|
|
|
|
|
|
Tawerna pod Kulawym Hugonem
Krótka acz zabawna przyśpiewka o Grimie
Szedł sobie raz
Reptilion Grim
Przez ciemny las
Spotkał go djin
Jaszczur zaśpiewał
Djin zmarł na zawał
Grim poszedł dalej
w przerażony las.
Innym znów razem
szedł Grim przez łąki
Patrzy, pod głazem
leżą pająki
Głaz ów odwalił
Pająki spalił
I upalony
poszedł drogą swą.
W kopalni przy pracy
Hej ho! Hej ho! Kopać by się przydało,
a następnie węgiel i kamienie by się
sprzedało! Hej ho! Hej ho! Na targu pełno
nos! Wszystko co znajdzicie, węgiel i te
inne kmiecie to robota nasza ale taka
marna płaca. Kilof raz, kilof dwa czasem
znajde samorodka. W kieszeń wsadze,
ściane tam wysadze ale nie ma więcej nic.
Hej ho! Hej ho! Kopać w kopalni by się przydało!
Wbrew woli i wbrew snom kopać muszę choćby som!
Taki żywot krasnoluda co za topór chwycić mu się już
nie uda! Hej ho! Hej go! Kopać w kopalni by się przydało!
Czy też chcem, czy też niechcem kilof w dłoń, kilof w dłoń!

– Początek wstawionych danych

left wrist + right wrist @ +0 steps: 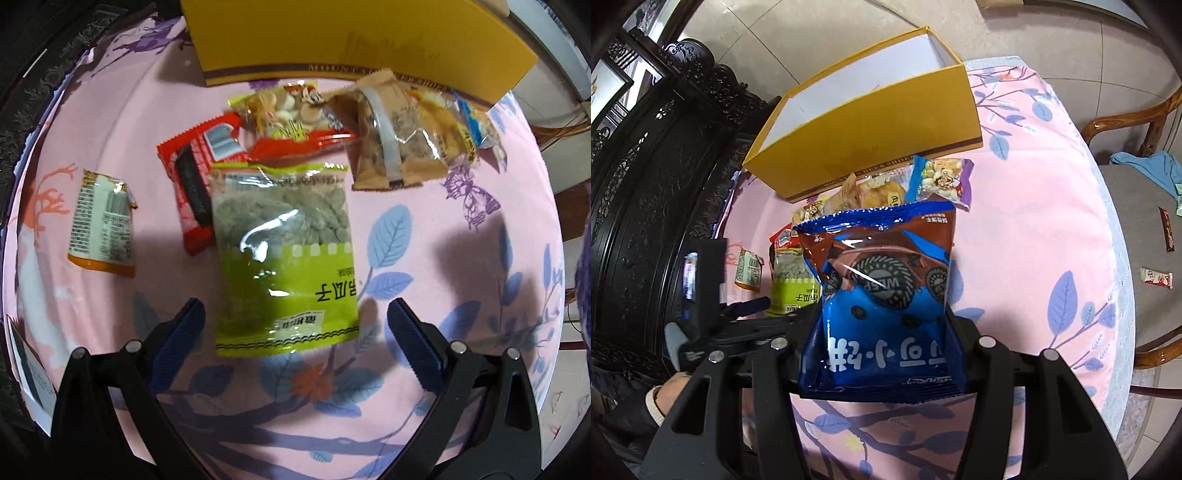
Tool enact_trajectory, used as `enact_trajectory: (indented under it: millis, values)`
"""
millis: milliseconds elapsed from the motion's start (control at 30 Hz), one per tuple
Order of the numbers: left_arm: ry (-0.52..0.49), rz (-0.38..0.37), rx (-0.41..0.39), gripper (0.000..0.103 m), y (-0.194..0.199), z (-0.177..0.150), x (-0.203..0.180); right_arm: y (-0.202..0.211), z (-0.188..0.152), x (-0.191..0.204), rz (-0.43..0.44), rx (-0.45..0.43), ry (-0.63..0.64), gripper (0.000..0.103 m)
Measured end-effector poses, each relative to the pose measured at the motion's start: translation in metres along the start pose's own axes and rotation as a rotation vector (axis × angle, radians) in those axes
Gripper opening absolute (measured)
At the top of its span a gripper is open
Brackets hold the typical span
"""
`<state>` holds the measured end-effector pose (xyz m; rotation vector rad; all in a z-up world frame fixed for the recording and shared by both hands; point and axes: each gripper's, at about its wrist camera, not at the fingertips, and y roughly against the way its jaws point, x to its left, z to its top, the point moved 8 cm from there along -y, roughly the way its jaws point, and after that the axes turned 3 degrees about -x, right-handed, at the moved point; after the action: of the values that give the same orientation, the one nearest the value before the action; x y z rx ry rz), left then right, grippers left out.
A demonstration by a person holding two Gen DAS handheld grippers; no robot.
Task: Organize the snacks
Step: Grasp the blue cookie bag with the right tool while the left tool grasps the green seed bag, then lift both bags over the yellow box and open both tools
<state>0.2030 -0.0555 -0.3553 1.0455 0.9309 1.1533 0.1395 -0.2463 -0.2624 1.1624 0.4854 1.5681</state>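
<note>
My right gripper (882, 328) is shut on a blue and brown cookie bag (882, 295) and holds it above the pink tablecloth. My left gripper (293, 325) is open, its fingers either side of the near end of a green seed bag (284, 258) that lies flat; the bag also shows in the right wrist view (792, 284). Behind it lie a red packet (195, 177), a small orange and white packet (101, 229), a brown packet (391, 136) and several others. An open yellow box (871, 136) stands at the back.
The table has a pink floral cloth (1034, 236). A dark carved cabinet (646, 184) stands at the left. A wooden chair (1145, 206) at the right holds small packets and a blue cloth.
</note>
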Motion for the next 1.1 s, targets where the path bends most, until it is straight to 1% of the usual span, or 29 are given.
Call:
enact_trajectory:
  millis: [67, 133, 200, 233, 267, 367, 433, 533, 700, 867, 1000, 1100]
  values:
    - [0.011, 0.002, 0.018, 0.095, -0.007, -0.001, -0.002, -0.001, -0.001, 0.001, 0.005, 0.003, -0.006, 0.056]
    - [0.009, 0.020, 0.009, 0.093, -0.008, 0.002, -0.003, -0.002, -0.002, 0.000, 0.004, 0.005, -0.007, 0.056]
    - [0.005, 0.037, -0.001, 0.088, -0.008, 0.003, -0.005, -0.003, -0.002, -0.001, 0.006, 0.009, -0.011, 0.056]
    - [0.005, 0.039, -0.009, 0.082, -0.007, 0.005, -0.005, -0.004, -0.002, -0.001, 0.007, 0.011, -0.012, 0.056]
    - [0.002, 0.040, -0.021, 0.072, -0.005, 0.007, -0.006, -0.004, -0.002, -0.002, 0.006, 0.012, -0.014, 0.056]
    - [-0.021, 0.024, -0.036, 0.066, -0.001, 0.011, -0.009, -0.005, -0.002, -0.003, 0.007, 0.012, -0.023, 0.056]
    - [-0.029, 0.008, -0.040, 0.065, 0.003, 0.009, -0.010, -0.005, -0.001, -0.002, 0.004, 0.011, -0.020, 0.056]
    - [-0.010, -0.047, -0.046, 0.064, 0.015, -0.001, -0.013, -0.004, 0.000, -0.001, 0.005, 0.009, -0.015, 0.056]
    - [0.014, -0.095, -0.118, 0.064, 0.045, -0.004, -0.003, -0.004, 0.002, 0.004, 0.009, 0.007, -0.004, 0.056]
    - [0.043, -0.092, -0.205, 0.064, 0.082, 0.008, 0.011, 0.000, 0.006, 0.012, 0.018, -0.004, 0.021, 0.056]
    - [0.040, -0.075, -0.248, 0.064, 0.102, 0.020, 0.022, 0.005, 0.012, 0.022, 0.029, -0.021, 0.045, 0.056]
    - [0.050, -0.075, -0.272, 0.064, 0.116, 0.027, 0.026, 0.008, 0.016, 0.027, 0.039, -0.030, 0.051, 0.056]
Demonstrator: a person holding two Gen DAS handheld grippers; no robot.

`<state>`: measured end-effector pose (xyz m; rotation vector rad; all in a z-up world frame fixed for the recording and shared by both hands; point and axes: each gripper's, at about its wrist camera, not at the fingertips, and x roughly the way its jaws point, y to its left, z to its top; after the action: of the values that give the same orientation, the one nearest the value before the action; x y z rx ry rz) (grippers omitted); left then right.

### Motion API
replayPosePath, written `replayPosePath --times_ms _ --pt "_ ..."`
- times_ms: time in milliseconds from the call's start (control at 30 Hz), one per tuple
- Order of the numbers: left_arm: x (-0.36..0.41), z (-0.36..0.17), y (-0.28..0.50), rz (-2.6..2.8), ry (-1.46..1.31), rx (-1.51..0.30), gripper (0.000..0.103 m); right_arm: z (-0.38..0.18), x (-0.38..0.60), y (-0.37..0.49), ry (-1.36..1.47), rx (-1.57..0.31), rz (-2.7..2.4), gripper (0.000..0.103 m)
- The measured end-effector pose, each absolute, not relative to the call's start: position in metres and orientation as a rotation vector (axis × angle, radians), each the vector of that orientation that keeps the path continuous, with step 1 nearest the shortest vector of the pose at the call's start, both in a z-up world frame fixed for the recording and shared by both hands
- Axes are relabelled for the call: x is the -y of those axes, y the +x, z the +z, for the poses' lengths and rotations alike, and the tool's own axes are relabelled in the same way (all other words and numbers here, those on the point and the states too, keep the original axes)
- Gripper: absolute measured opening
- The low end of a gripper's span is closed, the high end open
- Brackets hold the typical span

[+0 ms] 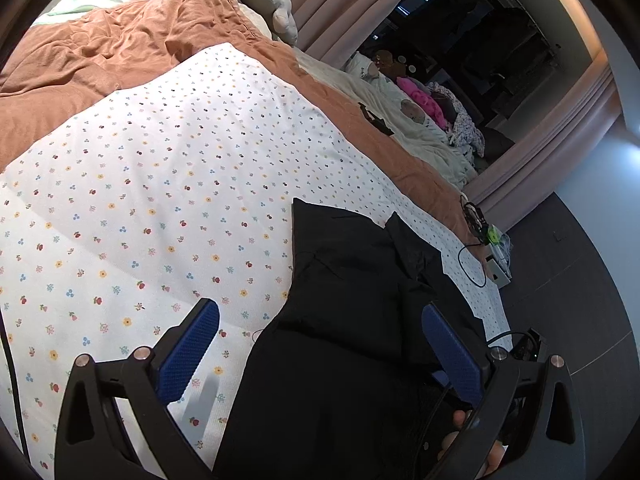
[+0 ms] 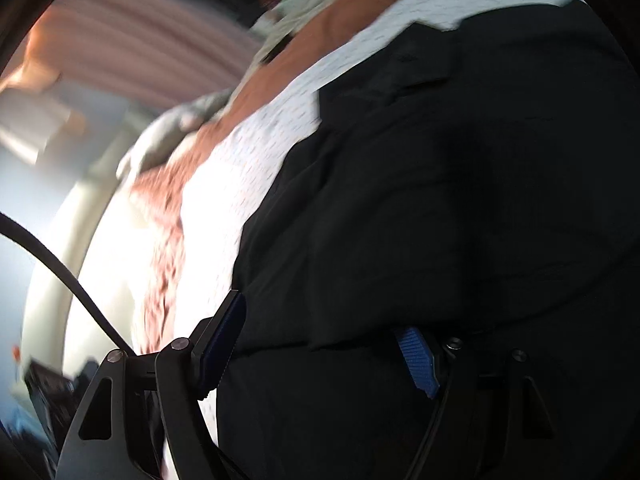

Hej ho! Hej ho! Przynajmniej gorzoły mom! Piwo, wódka,
wino to przerywnik jest. Kawał mięcha tu odpoczywa ma
ręka! Odstawiamy te kilofy i łopaty idą precz my tu teraz
chcemy jeść. Wbrew mej woli, wbrew łopaty kopać muszę
los mój jeść ochłapy.
Hej ho! Hej ho! Kopać w kopalni by się przydało!
Wbrew woli i wbrew snom kopać muszem chodźby som!
Taki żywot krasnoluda co za topór chwycić mu się już
nie uda! Hej ho! Hej go! Kopać w kopalni by się przydało!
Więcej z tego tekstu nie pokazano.